### WORK TO COMPLETE
Look below for the line holding "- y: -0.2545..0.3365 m" and the line holding "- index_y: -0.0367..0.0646". Repeat those two and everything between, exactly.

### EXERCISE DATA
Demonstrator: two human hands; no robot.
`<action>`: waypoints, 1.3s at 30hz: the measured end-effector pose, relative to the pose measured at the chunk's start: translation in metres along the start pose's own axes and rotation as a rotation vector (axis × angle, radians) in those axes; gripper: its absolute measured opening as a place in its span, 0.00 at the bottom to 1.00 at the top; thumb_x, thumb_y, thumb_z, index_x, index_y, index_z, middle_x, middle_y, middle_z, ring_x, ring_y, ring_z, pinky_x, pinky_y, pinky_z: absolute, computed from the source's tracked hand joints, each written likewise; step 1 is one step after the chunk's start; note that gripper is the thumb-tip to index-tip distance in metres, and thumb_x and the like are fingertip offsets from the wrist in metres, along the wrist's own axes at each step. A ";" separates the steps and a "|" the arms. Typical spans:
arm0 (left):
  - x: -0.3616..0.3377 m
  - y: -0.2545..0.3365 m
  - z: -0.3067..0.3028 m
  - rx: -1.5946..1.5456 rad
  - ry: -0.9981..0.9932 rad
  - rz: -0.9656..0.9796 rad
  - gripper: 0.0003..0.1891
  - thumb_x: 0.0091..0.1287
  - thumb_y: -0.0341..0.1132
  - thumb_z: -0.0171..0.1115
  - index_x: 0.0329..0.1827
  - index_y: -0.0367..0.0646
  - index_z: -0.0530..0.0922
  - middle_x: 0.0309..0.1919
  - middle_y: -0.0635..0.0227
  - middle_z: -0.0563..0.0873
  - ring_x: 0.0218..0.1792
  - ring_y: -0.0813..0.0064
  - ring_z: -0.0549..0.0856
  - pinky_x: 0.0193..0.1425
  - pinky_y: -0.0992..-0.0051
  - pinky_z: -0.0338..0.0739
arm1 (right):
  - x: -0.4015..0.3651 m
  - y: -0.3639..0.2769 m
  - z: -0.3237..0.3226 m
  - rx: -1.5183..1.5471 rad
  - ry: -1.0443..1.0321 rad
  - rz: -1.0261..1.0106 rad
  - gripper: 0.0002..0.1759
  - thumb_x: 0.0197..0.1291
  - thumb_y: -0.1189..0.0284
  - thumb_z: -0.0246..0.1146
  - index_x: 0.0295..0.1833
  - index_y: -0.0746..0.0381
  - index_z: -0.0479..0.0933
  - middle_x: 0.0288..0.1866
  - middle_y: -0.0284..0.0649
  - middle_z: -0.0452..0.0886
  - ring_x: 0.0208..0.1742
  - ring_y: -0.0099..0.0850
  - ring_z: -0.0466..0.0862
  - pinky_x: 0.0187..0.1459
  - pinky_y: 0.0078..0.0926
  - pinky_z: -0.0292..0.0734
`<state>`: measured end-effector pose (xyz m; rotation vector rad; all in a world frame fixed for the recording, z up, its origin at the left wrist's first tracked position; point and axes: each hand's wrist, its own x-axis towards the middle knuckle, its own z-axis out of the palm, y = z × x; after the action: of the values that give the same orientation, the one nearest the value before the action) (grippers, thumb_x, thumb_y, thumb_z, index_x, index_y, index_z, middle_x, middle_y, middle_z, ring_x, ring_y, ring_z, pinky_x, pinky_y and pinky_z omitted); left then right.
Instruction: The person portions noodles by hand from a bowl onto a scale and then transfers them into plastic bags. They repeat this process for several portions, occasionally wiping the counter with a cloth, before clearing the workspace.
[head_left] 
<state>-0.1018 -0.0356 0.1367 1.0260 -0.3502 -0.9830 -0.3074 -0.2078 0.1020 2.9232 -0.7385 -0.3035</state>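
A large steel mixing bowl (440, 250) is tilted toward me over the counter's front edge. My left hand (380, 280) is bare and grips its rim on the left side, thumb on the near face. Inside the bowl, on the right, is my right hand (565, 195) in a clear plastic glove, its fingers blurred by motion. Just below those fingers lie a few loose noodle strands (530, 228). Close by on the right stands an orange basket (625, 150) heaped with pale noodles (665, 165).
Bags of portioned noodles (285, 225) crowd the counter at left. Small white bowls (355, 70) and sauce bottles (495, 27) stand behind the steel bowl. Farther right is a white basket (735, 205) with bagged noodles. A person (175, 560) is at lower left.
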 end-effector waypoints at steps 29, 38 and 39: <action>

### SOLUTION TO THE EXERCISE
  - y: -0.2545..0.3365 m
  - z: -0.3067..0.3028 m
  - rx: -1.5946..1.5456 rad
  - ry: -0.9981..0.9932 rad
  - rz: -0.9656..0.9796 rad
  - gripper: 0.0003..0.1891
  - thumb_x: 0.0091..0.1287
  - thumb_y: -0.0341..0.1132
  - thumb_z: -0.0171..0.1115
  - index_x: 0.0329..0.1827
  - index_y: -0.0367..0.0646

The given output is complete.